Kaitaia doctor Lance O'Sullivan said it was great that Dr Gane was highlighting the issue of undiagnosed hepatitis infection in New Zealand.
He screened all his Māori patients for Hepatitis B but, like many doctors, was probably not doing enough testing of Hepatitis C, he said.
Despite the other demands placed on doctors to do screening of illnesses such as diabetes there was a responsibility to react to the problem, Dr O'Sullivan said.
"We should be able to respond to our patients' needs. At the end of the day we should be able to respond to our community... depending on the particular makeup and demographics of the community.
Auckland University's immunisation advisory centre director and general practitioner, Dr Nikki Turner, said all doctors needed to do systematic screening and try to follow up with high risk people, and there was always more that they could do.

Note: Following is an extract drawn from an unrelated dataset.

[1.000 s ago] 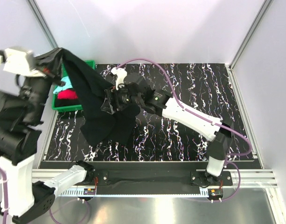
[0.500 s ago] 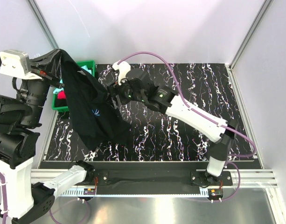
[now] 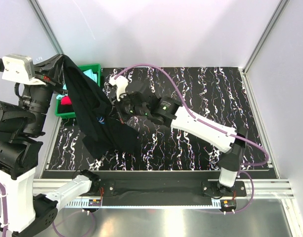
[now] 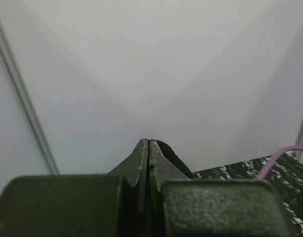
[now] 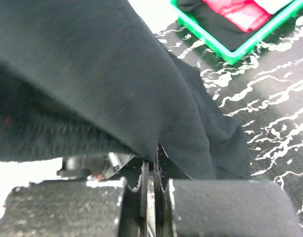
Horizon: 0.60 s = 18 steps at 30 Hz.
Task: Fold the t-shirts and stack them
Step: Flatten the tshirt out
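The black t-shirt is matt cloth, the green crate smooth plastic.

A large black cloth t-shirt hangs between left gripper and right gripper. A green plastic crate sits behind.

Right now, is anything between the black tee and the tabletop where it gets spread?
Nothing visible. The black tee hangs from the left gripper and right gripper, jaws shut, over the tabletop; the green crate sits aside, far-left.

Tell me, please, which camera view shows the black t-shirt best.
The top external view: it shows almost the whole black t-shirt hanging. The right wrist shows only close-up cloth; the left wrist, a dark sliver.
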Motion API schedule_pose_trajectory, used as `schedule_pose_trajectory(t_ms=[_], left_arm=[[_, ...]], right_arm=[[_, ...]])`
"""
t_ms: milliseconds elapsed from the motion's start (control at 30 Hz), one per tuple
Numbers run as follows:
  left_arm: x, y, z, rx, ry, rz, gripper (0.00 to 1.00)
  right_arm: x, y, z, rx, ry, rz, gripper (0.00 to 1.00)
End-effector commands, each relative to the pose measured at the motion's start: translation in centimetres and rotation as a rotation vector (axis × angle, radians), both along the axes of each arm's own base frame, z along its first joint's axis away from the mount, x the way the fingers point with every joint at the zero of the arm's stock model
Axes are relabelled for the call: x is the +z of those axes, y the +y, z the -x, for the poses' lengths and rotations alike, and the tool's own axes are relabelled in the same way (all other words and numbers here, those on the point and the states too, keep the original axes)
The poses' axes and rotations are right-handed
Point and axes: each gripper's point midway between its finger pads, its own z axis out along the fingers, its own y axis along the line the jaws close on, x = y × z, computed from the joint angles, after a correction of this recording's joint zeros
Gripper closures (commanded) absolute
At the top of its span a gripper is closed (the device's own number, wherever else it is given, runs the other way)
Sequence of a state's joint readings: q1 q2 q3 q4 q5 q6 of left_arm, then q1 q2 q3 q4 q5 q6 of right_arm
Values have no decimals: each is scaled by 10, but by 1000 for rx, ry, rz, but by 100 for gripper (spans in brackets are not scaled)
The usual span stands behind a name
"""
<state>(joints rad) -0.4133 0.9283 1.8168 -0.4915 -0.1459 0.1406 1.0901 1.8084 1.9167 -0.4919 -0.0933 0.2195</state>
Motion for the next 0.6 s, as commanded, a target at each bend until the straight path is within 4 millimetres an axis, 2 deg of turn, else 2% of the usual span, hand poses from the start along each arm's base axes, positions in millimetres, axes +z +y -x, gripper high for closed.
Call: schedule_pose_trajectory(t_ms=[0,33,133,200,233,267,300,333,367,400,433,467,533,567], left_arm=[[27,35,26,134,-104,1,100],[31,42,31,162,-117,-1,100],[61,74,75,245,-223,28,100],[74,83,95,258,-276,35,100],[81,87,105,257,-303,44,100],[94,93,125,248,-356,63,100],[101,95,134,243,-385,70,100],[107,97,142,233,-410,79,100],[119,100,160,212,-463,91,100],[124,99,165,196,-485,96,100],[130,99,173,181,-509,106,100],[136,98,184,152,-542,118,100],[144,96,186,136,-573,128,100],[144,92,180,131,-571,122,100]], right_arm=[[72,-15,27,91,-61,-161,100],[84,-17,35,114,-66,-185,100],[123,-26,75,211,-90,-254,100],[137,-30,88,242,-107,-266,100],[155,-35,95,255,-130,-292,100],[159,-35,98,256,-139,-288,100],[165,-36,103,266,-159,-281,100],[180,-45,108,265,-170,-289,100],[182,-45,108,262,-174,-284,100],[188,-47,110,261,-174,-292,100],[205,-55,113,260,-184,-325,100],[211,-55,114,265,-183,-338,100],[224,-59,117,266,-183,-368,100],[225,-61,115,253,-187,-365,100]])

Other services should try to screen patients suspected of having Hepatitis C as well, Dr Turner said.
"Sometimes we have people that don't attend general practice regularly and turn up at emergency departments and after hours. These are places that also need to consider systematically looking for these issues.
"Usually after hours and ED are dealing with the condition that the patient turns up with, but they're not looking at broader health issues... but if you have people that aren't well-networked in with the regular general practice, other sources like those are the places they'll turn up."